「脚本と演出がシニカルに結託した傑作カルト映画」ハードコア 因果さんの映画レビュー(感想・評価)
脚本と演出がシニカルに結託した傑作カルト映画
「全編一人称視点!」というセンセーショナリズム一辺倒の他愛ないアクション映画かと思いきや、脚本と演出がシニカルに結託した傑作カルト映画だった。ホントに感動した。
まずそこいらのB級とは格が違うのだと宣戦布告するようにオープニングクレジット画面を埋め尽くすグロ映像。それが何かもわからないまま本編が始まる。
病室のような場所で目覚めた主人公。彼には記憶がなかった。もっといえば口をきくこともできなかった。彼は改造人間だった。要するにこの主人公は我々観客そのものだ。「映画は"観る"から"シンクロ"する時代へ」というキャッチコピーが示す通り、我々は出自と口を持たない彼にアイデンティティを重ね合わせながら、襲い来る数多のスリルを生々しく体感していく。
映画は全編にわたってGoProで撮影されているのだが、動作主体がおそらくパルクールに精通した役者であることはほぼ確実だ。ビルの壁面をひょいひょい登っていったり、橋の上を命綱もつけないで疾走したり、恐怖中枢マヒしてんじゃねえの?と不安になる。そういえば本作は米露共同制作だったな…(ロシア人は他民族に比べて恐怖を感じにくいという俗説がある)
さて、主人公はあるミッションを課されていた。それはロン毛のサイコキネシスト(書いてて笑ってしまう)から自分の妻を助け出すこと。彼はある男たちの力を借りながら敵組織の核心へと近づいていく…んだけど、この「ある男たち」の正体がすごい。
あるところに一人の科学者がいた。彼はサイコキネシストに背骨を折られ、身体が不自由になってしまった。そこで彼は、空洞の肉体に意識を飛ばして操作する科学技術を開発した。そしてサイコキネシストから自分の妻を奪還しようとする一人のサイボーグ人間を陰からサポートすることにした。そう、主人公を先導する「ある男たち」とは、実は一人の身体の不自由な科学者だったのだ。なんだか湯浅政明『カイバ』みたいな話だ…

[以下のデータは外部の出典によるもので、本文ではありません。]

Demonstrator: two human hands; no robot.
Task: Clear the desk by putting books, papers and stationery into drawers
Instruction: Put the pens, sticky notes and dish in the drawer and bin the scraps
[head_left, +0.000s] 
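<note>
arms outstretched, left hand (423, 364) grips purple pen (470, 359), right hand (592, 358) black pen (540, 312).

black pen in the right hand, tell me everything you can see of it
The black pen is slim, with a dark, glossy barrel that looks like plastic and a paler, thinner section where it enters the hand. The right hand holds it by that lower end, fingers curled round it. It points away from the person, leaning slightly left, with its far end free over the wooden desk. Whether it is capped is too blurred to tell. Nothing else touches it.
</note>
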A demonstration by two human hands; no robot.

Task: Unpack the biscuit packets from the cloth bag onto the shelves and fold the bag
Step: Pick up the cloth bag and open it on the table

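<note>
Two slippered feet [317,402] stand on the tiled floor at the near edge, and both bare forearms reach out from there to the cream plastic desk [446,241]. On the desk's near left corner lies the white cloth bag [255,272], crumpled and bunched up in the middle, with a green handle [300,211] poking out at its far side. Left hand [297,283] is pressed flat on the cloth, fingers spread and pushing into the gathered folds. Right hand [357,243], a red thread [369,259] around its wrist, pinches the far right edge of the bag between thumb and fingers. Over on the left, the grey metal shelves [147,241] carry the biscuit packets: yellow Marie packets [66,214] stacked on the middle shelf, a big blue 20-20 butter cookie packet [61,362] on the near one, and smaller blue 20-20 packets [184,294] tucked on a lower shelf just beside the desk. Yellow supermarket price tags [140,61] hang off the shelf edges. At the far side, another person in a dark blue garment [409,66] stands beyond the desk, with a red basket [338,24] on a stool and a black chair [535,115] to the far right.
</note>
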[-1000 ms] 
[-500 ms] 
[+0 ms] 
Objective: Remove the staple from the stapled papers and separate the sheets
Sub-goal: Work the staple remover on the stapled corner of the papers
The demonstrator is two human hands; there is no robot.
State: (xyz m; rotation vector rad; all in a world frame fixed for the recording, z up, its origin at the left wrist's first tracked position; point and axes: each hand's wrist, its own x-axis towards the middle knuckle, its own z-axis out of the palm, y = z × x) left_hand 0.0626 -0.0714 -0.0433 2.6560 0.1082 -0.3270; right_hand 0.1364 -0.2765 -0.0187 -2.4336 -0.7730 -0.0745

冒頭のグロ映像もそうだが、本作は説明の欲求を限界まで抑制している。それにより万物が主人公の視界によって局限されているという一人称性がさらに強調される。確かに、わけわからん事態に巻き込まれたときって実際こういう感じだよな…すごい後にならないと全体が見えてこない。
なんだかんだでついに敵組織の懐中に潜り込んだ主人公だったが、そこで驚愕の事実を告げられる。実はサイコキネシストと妻は結託していて、彼はその壮大などんでん返し劇に欺かれていたのだ。彼は妻の夫などではなく、他にいくらでも代替可能なロボットに過ぎなかった。この代替可能性はメタ次元においても同様のことがいえる。つまり我々受け手一人一人のアイデンティティを容易に、無尽蔵に受け入れることができるというのは、彼がどこまでも自意識の希薄な容れ物に過ぎないことの証左だ。
自らの代替可能性に絶望した主人公はひどく落胆する。そのとき彼は不意にガラス片に映り込んだ自分自身の顔を目撃する。それはもちろん彼自身の、彼しか持ちえない顔だ。他のロボットの顔でもなければ、我々のような画面外の闖入者たちの顔でもない。ここではじめて彼は自我を獲得し、眼前のできごとを自分ごととして再認する。本作は「全編一人称視点」と銘打たれているものの、厳密にいえばここで我々は彼の身体から放逐されている。
そこから先は暴力の応酬といった感じで、主人公はようやく捕らえたサイコキネシストを惨殺。それからヘリコプターに飛び乗り、必死の命乞いをする妻(笑)をドアから蹴り出す。指だけでヘリコプターの縁にぶら下がる妻を見下しながら情け容赦なくドアを閉める。終わり。あまりにも気持ちよすぎる…
一人称視点だからなんだっていうんだよ…という身も蓋もない疑念がここまで綺麗に晴らされるとは思わなかった。「映像は新奇だったけど脚本はゴミ」みたいなレビューが散見されるけど、「お前らはいったい何を見てたんだよ!」と柄にもなく説教したくなってしまう。